Saturday hot night for sports

The Philadelphia Phillies host the Boston Red Sox in a Major League Baseball interleague game (6 p.m. Saturday, Fox). Both teams have been dominant in their respective divisions in recent years, but have gotten off to slow starts this season.

Get used to sports on Saturday nights on Fox. The network’s just-announced fall schedule dedicates Saturday nights to coverage of MLB, NASCAR, college football and Ultimate Fighting bouts.

At a time when many networks and cable stations find their audiences watching their shows later on digital video recorders (DVRs) or streaming them through an online source, sports coverage remains the best way to capture a live one-time audience. NBC’s “Sunday Night Football” coverage is by far that network’s greatest ratings draw. And few people are watching the game a day later on their DVRs.

Fox will not have Saturday night sports to itself; ABC will continue to air college football on Saturdays as well.

• ”Saturday Night Live” (10:30 p.m., NBC) can book almost any celebrity it wants. While most guest-hosts tend to be young and trendy enough to be plugging a new movie or album, the show wraps up its 37th season with a singer who turns 70 next year, a man whose band, the Rolling Stones, turned 50 this year and has not had a top-10 single for decades. But his name is Mick Jagger, so none of that really seems to matter. This is Jagger’s first time hosting “Saturday Night Live” and his third appearance as a musical guest. (He will be performing with Arcade Fire, the Foo Fighters and Jeff Beck.)

Saturday’s other highlights

• Tobey Maguire and Kirsten Dunst star in the 2007 sequel “Spider-Man 3” (7 p.m., ABC).

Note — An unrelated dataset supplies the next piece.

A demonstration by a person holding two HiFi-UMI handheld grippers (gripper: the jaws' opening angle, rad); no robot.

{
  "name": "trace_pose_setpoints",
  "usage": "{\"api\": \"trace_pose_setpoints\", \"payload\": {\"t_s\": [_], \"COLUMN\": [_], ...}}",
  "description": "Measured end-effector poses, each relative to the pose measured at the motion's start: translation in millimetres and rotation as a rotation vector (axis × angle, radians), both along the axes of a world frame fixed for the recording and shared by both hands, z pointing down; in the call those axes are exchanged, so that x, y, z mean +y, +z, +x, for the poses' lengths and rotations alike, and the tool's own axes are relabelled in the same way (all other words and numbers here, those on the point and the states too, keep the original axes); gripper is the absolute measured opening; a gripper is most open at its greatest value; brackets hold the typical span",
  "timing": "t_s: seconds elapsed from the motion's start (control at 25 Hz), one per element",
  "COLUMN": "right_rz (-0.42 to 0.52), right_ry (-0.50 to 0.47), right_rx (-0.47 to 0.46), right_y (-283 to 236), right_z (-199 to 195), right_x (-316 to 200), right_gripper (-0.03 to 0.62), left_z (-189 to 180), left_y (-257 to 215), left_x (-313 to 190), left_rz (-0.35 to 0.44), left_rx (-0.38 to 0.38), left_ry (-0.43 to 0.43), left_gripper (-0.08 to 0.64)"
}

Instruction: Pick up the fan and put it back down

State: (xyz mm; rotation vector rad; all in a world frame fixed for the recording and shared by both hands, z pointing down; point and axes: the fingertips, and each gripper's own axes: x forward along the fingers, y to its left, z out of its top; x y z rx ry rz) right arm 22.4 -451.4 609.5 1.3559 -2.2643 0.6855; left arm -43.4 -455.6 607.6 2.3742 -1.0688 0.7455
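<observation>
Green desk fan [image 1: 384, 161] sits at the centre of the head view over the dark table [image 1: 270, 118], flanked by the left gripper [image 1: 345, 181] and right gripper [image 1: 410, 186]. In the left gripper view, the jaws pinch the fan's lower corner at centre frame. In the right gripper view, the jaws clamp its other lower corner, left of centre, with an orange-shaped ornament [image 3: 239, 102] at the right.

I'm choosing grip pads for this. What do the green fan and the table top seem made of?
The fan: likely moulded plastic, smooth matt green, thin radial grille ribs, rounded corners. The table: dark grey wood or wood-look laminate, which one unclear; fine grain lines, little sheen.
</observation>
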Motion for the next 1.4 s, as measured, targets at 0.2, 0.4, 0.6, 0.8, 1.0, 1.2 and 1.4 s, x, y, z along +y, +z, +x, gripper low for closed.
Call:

• Mario Van Peebles and Carl Weathers star in the 2012 military fantasy “American Warships” (8 p.m., Syfy). Not to be confused with the just-released “Battleship.”

Cult choice

One doesn’t think of John Wayne interpreting the words of playwright Eugene O’Neill, but he does in the 1940 drama “The Long Voyage Home” (9 p.m. Saturday, TCM), an adaptation of four of O’Neill’s plays.